(Material provided begins)
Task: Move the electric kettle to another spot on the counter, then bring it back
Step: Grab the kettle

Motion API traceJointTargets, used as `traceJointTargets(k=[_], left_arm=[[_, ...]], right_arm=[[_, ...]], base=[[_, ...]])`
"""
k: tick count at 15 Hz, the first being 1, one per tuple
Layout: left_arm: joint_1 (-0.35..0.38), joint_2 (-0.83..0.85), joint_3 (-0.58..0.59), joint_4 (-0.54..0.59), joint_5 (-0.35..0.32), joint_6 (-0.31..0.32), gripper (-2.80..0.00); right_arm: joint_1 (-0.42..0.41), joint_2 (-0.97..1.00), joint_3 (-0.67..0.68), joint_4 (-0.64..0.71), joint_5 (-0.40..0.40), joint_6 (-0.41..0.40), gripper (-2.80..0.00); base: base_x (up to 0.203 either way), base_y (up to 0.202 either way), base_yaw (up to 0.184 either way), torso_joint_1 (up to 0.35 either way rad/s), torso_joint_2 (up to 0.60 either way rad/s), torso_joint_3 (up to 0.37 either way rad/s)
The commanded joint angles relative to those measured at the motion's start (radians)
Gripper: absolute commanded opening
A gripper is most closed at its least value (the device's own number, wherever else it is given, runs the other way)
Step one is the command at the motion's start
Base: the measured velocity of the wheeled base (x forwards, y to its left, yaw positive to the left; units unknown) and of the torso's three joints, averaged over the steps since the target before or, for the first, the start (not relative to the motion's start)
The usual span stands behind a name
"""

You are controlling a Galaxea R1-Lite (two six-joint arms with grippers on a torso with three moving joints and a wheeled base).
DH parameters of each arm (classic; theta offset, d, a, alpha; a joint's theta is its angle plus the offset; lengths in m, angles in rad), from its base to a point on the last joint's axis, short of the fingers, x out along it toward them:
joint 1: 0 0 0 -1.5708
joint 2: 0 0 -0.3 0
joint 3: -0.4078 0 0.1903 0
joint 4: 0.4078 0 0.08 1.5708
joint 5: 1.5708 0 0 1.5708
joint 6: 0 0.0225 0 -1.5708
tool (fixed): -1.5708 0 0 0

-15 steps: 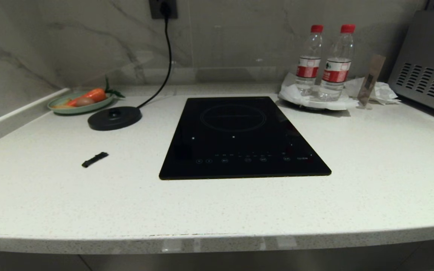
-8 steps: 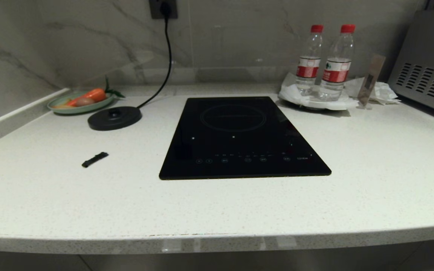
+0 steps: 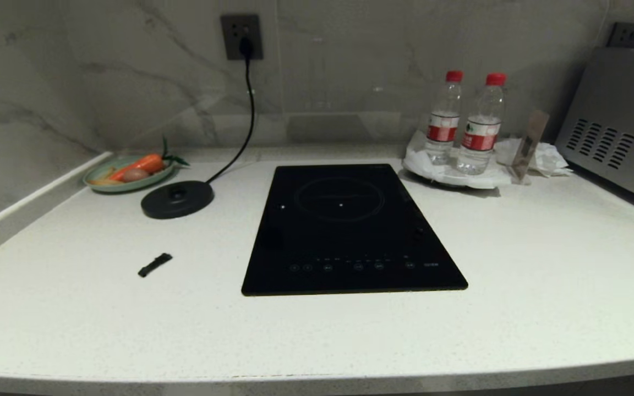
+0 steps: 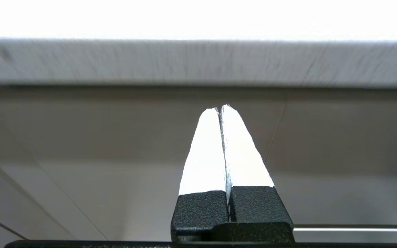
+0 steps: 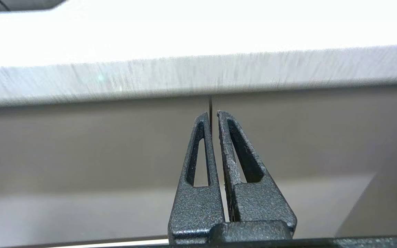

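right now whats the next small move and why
Probably look around for the kettle before reaching: the round black base sits bare on the counter with no jug in view. The left gripper and right gripper are both shut, below the counter's front edge.

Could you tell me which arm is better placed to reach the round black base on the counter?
Probably the left: the base lies left of the cooktop, on that arm's side. Both the left claw and right claw are shut, below the counter's front edge, so neither leads. No kettle is in view.
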Motion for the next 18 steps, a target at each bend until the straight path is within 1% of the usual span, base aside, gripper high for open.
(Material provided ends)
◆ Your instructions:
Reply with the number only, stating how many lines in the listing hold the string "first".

◆ Response for this exercise:
2